Guido Reni

Guido Reni: divina e inebriante maestà dell’arte

Sul finire del Cinquecento e l’inizio del Seicento l’arte vede la fioritura di nuovi sensi terreni, con Annibale Carracci a Bologna e Caravaggio a Roma. Tra questi artisti, solitario nella sua armonia, c’è Guido Reni che spende l’intera esistenza alla ricerca di una gloria di forme ideali. Una personalità difficile la sua, contorta e complessa, un vero rebus e autentico enigma che riesce a conciliare gli opposti. Da una parte il sognatore di perfezione cattolica, dall’altra larghissimo dissipatore di immense fortune che manipola mazzi di carte nelle taverne.
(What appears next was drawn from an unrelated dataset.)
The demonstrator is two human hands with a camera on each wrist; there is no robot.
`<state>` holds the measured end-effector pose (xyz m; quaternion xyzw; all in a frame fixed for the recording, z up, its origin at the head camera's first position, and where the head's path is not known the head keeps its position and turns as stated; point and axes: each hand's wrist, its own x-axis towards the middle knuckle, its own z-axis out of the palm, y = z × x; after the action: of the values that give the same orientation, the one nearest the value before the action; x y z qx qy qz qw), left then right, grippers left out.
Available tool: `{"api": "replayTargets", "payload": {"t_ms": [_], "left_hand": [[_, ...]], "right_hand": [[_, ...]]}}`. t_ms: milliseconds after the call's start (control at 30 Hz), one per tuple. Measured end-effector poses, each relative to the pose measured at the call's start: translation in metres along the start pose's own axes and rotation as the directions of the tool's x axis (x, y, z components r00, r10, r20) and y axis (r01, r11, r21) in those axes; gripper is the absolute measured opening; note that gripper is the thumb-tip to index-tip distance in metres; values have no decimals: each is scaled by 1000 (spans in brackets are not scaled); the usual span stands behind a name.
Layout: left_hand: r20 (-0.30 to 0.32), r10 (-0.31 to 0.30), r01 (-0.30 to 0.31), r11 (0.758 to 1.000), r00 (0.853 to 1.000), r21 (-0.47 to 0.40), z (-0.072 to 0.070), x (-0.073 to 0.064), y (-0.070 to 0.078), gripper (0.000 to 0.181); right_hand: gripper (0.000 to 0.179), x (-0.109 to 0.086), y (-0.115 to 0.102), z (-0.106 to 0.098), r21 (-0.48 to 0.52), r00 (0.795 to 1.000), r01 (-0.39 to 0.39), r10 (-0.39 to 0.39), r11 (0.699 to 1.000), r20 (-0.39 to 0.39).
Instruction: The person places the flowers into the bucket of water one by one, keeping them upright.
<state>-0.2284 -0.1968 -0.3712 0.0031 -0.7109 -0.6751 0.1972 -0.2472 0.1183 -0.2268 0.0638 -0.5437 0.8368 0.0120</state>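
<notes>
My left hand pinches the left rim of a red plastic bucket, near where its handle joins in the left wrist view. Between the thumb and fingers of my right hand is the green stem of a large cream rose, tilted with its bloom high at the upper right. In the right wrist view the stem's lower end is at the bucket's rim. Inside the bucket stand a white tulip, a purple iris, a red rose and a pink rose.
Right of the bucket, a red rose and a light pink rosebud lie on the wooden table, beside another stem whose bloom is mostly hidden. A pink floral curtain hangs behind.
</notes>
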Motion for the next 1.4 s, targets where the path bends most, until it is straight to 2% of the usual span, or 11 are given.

Le fortune immense di Guido Reni

Nato il 4 novembre a Bologna in via San Felice, il padre è musico di buona fama. E sotto il segno della musica, precoce presagio di armonia, si avvia a una adolescenza nella quale la vocazione all’arte prende corpo di prepotenza. A soli nove anni entra nell’atelier di Denys Calvaeart, un fiammingo naturalizzato in Bologna, più tardi, vicino ormai alla maturità ne esce offeso e risentito. Passa allo studio di Ludovico Carracci ma da subito è artista indipendente e irregolare, che gode di una giovinezza fortunata. Guido Reni nella sua città natale apre diversi studi calpestati da facchini, trafficanti e modelli, ma anche committenti che lo lanciano nell’Olimpo dei pittori. Alle prime luci del Seicento parte alla conquista di Roma portandosi sottobraccio il rotolo della copia della Santa Cecilia di Raffaello. A lui richiesta per la chiesa di San Luigi dei Francesi dove lavora Caravaggio, ed è subito collisione

Guido Reni

Uno scontro fra titani

Tutti i commentatori antichi ricordano il Reni come persona irascibile e rissosa, ed in effetti arrivato nella Capitale non mancano le scintille. In particolare Michelangelo Merisi detto il Caravaggio, di anticipo, lo aggredisce in quegli anni per le strade di Roma sibilandogli pressappoco un: levati di torno. Il lombardo detesta la sua maniera leccata e tutta fantastica d’altra parte Guido lo guarda dall’alto e mal tollera la sua arte troppo naturale. Dotato di enorme talento nei soggiorni romani non manca di negoziare duramente i compensi papali e crea opere di infinita bellezza. Ad esempio L’Aurora (1616) del casino Rospigliosi Pallavicini o gli affresci del palazzo del Quirinale in un trionfo di angeli e anime beate. Questa vertigine culmina nel San Michele arcangelo per Santa Maria della concezione, delicatamente eseguito su tela di seta. Poi all’improvviso e proprio al colmo della fortuna ecco il ritorno a Bologna.

La ricerca della solitudine

Il pittore dichiara che bisogna lavorare e in ogni tempo ha faticato in estremo, ora però evita le vie di passeggio nella sua città. Forse è tornato il demone del gioco, da documenti certi e lettere il vecchio Reni oberato dai debiti muore assediato da volgari creditori. Eppure il pittore sembra presentire la sua fine se in una lettera che scrive a Ferrante Trotto in data 11 luglio 1639 afferma:

Comincio a non piacere più nemmeno a me stesso, non credo di passare questo anno”!

Infatti colto da febbri non curate muore 18 agosto 1642, e per contrasto quell’uomo schivo e scontroso viene esposto al popolo. Resta oggi il suo pennello angelico capace di creare forme di paradiso e vederle negli straordinari capolavori che ha creato.